Write out the data exactly from its first line onward, ending with the line in which "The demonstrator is" appears.

=== GIVEN INFORMATION ===

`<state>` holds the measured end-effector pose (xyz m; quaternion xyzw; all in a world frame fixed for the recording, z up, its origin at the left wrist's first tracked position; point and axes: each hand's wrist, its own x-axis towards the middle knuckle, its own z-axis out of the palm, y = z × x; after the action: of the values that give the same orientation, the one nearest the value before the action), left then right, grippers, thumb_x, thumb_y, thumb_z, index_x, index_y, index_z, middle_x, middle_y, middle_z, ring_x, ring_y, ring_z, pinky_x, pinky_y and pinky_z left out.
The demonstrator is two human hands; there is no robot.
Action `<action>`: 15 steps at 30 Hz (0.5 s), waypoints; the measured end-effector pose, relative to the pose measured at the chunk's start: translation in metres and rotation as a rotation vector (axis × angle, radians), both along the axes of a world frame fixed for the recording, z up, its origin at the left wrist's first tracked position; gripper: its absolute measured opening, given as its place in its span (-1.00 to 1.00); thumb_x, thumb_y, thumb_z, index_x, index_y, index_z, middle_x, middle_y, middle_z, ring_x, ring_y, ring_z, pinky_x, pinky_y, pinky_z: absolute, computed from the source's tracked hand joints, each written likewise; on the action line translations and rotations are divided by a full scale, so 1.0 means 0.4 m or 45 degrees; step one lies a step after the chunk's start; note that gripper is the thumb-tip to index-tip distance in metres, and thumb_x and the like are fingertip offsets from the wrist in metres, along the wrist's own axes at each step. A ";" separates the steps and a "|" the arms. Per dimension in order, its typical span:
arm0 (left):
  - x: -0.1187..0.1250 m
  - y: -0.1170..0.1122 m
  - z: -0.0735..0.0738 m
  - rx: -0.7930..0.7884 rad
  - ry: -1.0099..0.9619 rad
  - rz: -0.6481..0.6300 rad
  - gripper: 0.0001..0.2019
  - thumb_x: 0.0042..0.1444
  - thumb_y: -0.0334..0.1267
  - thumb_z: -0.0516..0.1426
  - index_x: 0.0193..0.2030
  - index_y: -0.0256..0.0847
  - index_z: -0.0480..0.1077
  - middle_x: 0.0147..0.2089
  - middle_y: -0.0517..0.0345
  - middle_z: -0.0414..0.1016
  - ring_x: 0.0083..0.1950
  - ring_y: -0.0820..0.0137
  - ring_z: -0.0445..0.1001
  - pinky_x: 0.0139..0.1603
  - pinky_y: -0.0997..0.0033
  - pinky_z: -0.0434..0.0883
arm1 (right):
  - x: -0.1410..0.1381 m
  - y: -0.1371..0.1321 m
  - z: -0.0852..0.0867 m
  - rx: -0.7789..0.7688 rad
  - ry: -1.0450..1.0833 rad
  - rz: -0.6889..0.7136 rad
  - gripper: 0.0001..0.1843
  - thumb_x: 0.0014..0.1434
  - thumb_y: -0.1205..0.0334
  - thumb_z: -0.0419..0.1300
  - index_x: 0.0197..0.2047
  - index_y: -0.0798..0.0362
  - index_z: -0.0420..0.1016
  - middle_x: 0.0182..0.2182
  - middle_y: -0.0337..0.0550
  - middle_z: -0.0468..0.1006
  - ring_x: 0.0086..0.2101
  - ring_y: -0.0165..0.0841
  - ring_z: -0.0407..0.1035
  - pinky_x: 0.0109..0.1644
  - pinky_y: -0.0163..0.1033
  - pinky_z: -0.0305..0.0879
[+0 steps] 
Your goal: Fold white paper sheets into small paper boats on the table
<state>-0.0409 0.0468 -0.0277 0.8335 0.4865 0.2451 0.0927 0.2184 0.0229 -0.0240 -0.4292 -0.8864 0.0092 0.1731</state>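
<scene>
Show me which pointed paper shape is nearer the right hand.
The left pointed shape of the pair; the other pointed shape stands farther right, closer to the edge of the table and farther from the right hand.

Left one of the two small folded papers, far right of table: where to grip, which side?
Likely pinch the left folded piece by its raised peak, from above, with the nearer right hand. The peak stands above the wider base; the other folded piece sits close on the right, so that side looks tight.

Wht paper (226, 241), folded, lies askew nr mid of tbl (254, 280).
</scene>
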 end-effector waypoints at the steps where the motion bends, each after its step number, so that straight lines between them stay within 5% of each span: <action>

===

* EXERCISE OUTPUT:
`<state>` holds the measured end-effector pose (xyz m; quaternion xyzw; all in a world frame fixed for the recording, z up, its origin at the left wrist's first tracked position; point and axes: each hand's wrist, its own x-axis towards the middle knuckle, its own z-axis out of the palm, y = z × x; after the action: of the values that give the same orientation, the one nearest the value before the action), left then right, grippers, thumb_x, thumb_y, thumb_z, index_x, index_y, index_z, middle_x, middle_y, middle_z, ring_x, ring_y, ring_z, pinky_x, pinky_y and pinky_z left out.
The demonstrator is two human hands; there is no robot.

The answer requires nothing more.